WHAT IS REQUIRED: Without including the pictures, copy each line below exactly as it reads.

BEGIN

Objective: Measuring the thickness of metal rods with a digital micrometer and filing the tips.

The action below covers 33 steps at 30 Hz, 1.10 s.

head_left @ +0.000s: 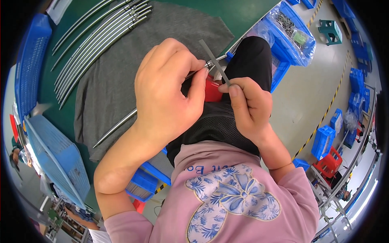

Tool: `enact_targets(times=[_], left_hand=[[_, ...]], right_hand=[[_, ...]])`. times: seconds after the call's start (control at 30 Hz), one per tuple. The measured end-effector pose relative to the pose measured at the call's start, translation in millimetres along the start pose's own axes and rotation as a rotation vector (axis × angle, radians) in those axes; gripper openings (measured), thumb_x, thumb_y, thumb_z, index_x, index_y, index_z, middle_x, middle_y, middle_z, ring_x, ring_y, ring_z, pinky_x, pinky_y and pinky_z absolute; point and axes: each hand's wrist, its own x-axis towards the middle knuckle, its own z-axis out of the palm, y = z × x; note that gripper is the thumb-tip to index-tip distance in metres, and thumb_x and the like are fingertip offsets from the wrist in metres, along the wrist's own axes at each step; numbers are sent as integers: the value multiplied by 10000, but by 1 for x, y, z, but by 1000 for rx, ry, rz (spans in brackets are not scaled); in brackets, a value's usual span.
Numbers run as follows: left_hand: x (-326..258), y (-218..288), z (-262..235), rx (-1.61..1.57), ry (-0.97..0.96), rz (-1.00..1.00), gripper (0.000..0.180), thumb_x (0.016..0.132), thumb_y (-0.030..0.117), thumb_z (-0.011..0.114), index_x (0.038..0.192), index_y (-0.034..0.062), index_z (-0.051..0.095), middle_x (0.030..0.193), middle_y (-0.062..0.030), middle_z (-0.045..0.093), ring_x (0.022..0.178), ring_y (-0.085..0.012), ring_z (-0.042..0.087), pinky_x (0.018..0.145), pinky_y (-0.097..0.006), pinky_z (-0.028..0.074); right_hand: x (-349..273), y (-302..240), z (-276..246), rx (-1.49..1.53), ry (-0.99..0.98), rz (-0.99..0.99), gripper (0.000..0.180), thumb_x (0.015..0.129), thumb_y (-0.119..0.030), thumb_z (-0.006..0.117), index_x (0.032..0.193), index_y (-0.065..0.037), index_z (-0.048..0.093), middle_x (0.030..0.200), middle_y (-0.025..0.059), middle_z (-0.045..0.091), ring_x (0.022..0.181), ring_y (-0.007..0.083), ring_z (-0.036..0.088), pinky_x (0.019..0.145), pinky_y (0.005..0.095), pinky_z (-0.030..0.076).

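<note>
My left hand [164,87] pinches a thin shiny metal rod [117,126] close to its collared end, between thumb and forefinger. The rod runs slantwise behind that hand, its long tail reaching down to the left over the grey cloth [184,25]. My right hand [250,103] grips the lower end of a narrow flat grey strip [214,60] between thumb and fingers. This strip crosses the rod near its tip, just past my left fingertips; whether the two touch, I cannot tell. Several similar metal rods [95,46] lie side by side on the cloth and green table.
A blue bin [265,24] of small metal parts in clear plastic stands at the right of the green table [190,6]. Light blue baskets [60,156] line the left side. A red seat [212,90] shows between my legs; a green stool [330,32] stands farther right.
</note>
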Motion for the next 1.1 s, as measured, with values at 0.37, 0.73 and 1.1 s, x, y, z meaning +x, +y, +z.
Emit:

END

SOLUTION TO THIS TASK:
Objective: Measuring the thickness of metal rods with a digital micrometer and filing the tips.

The action below covers 33 steps at 30 Hz, 1.10 s.

head_left @ +0.000s: 

Tool: `enact_targets(times=[_], left_hand=[[_, ...]], right_hand=[[_, ...]])`. times: seconds after the call's start (control at 30 Hz), one per tuple. The measured end-effector pose relative to the pose measured at the call's start, translation in millimetres along the start pose's own axes and rotation as a rotation vector (axis × angle, radians) in those axes; gripper openings (measured), thumb_x, thumb_y, thumb_z, index_x, index_y, index_z, middle_x, middle_y, middle_z, ring_x, ring_y, ring_z, pinky_x, pinky_y and pinky_z absolute; point and axes: each hand's wrist, its own x-axis towards the middle knuckle, its own z-axis out of the palm, y = z × x; note that gripper is the thumb-tip to index-tip distance in metres, and thumb_x and the like are fingertip offsets from the wrist in metres, along the wrist's own axes at each step; numbers are sent as integers: the value multiplied by 10000, but by 1 for x, y, z, but by 1000 for rx, ry, rz (spans in brackets are not scaled); in brackets, a value's usual span.
Numbers run as follows: left_hand: x (-326..258), y (-218..288), z (-262..235), rx (-1.61..1.57), ry (-0.97..0.96), rz (-1.00..1.00), gripper (0.000..0.180), thumb_x (0.016..0.132), thumb_y (-0.030..0.117), thumb_z (-0.011..0.114), index_x (0.038..0.192), index_y (-0.034..0.062), index_z (-0.051..0.095), middle_x (0.030..0.193), middle_y (-0.062..0.030), middle_z (-0.045..0.093), ring_x (0.022..0.178), ring_y (-0.085..0.012), ring_z (-0.042..0.087), pinky_x (0.018..0.145), pinky_y (-0.097..0.006), pinky_z (-0.028..0.074); right_hand: x (-349..273), y (-302..240), z (-276..246), rx (-1.49..1.53), ry (-0.99..0.98), rz (-0.99..0.99), gripper (0.000..0.180), thumb_x (0.015..0.129), thumb_y (-0.119..0.030), thumb_z (-0.006..0.117), index_x (0.032..0.193), index_y (-0.065..0.037), index_z (-0.048..0.093), middle_x (0.030..0.200), middle_y (-0.025..0.059), middle_z (-0.045..0.091), ring_x (0.022..0.181), ring_y (-0.007..0.083), ring_z (-0.036..0.088), pinky_x (0.019..0.145), pinky_y (0.005..0.095), pinky_z (-0.030..0.076).

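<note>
My left hand [164,87] pinches a thin shiny metal rod [117,126] close to its collared end, between thumb and forefinger. The rod runs slantwise behind that hand, its long tail reaching down to the left over the grey cloth [184,25]. My right hand [250,103] grips the lower end of a narrow flat grey strip [214,60] between thumb and fingers. This strip crosses the rod near its tip, just past my left fingertips; whether the two touch, I cannot tell. Several similar metal rods [95,46] lie side by side on the cloth and green table.
A blue bin [265,24] of small metal parts in clear plastic stands at the right of the green table [190,6]. Light blue baskets [60,156] line the left side. A red seat [212,90] shows between my legs; a green stool [330,32] stands farther right.
</note>
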Motion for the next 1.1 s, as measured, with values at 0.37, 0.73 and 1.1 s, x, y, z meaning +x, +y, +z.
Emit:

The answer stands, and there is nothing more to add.